> Work to complete: Read through the entries below and copy each line where "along" turns up.

Records from a data source:
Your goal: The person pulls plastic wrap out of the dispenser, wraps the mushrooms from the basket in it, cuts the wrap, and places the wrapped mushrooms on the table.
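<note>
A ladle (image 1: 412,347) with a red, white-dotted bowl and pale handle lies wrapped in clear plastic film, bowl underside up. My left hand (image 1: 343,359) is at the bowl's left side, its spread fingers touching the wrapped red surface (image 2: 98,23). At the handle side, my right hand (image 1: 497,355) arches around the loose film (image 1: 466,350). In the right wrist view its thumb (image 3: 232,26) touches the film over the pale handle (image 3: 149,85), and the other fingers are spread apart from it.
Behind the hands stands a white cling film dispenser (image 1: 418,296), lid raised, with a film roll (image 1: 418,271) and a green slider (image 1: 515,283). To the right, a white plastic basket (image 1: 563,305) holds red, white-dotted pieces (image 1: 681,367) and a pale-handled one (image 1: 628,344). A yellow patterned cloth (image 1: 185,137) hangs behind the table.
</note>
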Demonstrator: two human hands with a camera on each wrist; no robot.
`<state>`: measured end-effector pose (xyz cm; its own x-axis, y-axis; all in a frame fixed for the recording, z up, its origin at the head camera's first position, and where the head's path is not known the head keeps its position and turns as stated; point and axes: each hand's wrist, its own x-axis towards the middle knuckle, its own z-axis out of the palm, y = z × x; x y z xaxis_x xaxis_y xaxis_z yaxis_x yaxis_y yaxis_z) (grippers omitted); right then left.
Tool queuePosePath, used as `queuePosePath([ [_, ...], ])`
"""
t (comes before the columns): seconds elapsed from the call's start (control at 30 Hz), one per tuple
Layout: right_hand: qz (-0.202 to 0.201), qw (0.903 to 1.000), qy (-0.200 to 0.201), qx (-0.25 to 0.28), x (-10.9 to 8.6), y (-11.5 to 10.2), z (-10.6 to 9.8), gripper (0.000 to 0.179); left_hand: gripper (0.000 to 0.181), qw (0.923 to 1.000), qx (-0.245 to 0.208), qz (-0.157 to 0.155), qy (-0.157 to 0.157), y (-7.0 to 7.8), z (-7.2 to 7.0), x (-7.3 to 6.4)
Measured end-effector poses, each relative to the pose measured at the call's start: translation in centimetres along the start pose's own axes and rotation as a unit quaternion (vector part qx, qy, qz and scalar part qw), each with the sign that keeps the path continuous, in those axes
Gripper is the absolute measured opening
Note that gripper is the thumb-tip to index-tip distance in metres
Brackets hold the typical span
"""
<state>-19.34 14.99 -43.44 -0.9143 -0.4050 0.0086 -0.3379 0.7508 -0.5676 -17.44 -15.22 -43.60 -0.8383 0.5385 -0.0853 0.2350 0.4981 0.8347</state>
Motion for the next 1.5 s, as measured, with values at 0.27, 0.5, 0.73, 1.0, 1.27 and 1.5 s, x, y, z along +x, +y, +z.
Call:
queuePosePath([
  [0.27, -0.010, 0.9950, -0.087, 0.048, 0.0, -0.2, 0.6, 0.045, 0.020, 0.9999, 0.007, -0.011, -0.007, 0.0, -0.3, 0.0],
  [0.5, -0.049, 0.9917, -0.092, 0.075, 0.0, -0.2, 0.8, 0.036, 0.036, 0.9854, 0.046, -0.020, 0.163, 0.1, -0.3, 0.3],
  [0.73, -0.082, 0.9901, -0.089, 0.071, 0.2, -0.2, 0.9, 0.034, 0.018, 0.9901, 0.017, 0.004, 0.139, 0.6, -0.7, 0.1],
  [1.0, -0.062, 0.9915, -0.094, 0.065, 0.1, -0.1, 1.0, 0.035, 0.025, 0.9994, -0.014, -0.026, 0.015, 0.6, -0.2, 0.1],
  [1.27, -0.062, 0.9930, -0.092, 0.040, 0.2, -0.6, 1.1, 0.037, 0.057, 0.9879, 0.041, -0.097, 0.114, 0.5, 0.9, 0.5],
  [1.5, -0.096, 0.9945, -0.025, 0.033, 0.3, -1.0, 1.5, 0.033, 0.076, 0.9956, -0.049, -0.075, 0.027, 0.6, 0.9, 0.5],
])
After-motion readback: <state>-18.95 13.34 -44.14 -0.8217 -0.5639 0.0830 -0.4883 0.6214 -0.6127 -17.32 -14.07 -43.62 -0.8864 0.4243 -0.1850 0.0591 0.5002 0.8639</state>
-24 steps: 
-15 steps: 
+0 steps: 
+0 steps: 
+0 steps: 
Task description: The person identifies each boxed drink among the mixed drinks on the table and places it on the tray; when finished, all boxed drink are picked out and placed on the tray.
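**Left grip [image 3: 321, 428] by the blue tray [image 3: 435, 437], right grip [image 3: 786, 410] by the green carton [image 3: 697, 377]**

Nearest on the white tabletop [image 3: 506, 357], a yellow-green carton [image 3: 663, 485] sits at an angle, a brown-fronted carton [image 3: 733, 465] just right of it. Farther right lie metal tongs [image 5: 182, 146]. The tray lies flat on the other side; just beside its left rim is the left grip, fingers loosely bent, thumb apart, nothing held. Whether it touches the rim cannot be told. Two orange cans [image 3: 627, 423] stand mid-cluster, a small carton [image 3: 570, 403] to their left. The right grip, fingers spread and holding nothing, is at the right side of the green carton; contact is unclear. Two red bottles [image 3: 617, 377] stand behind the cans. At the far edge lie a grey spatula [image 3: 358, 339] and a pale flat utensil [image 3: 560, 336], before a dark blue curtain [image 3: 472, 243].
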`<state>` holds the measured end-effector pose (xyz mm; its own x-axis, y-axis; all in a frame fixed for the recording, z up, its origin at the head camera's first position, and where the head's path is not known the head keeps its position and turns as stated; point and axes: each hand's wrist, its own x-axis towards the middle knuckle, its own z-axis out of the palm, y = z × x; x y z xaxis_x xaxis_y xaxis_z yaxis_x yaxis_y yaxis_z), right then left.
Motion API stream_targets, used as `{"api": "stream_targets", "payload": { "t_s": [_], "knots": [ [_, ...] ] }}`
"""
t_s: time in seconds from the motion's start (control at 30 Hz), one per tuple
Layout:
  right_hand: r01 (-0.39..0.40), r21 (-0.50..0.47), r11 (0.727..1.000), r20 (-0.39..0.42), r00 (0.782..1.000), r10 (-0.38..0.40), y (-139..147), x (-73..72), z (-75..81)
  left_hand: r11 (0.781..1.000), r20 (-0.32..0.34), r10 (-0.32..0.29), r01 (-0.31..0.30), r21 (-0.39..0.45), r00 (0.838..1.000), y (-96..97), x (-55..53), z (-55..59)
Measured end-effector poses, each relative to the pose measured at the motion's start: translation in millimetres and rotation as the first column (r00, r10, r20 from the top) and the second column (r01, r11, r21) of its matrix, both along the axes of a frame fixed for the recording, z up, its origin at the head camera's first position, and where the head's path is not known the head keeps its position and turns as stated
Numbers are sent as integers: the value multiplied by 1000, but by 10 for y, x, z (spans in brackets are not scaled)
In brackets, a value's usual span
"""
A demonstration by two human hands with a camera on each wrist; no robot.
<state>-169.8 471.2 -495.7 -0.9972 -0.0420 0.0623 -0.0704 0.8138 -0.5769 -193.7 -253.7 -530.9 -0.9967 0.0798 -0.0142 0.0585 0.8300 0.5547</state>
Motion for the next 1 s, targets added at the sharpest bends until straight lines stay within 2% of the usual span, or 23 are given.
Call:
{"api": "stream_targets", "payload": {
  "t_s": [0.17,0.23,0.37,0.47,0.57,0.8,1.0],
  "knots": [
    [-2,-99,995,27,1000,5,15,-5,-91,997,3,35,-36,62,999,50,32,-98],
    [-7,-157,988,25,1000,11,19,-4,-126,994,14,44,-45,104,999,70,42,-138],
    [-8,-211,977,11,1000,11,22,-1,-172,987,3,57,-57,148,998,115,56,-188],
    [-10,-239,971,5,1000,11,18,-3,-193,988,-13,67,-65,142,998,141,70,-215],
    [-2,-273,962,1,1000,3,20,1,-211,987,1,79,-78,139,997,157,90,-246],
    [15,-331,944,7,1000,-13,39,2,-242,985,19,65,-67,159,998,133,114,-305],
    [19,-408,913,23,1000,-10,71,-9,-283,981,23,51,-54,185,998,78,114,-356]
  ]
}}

> Result below:
Measured end-effector poses, each relative to the pose measured at the call's start: translation in centimetres along the start pose's own axes and rotation as a unit quaternion (vector part qx, qy, qz and scalar part qw), each with the sign that keeps the path continuous, in those axes
Motion for the next 1.5 s, as measured, with values at 0.27, 0.5, 0.73, 1.0, 1.27 and 1.5 s, x, y, z along +x, +y, +z.
Measured end-effector poses, each relative to the pose measured at the motion's start: translation in millimetres and rotation as the first column (r00, r10, r20 from the top) and the second column (r01, r11, r21) of its matrix, both along the axes of a frame fixed for the recording, z up, its origin at the head camera's first position, and where the head's path is not known the head keeps its position and turns as stated

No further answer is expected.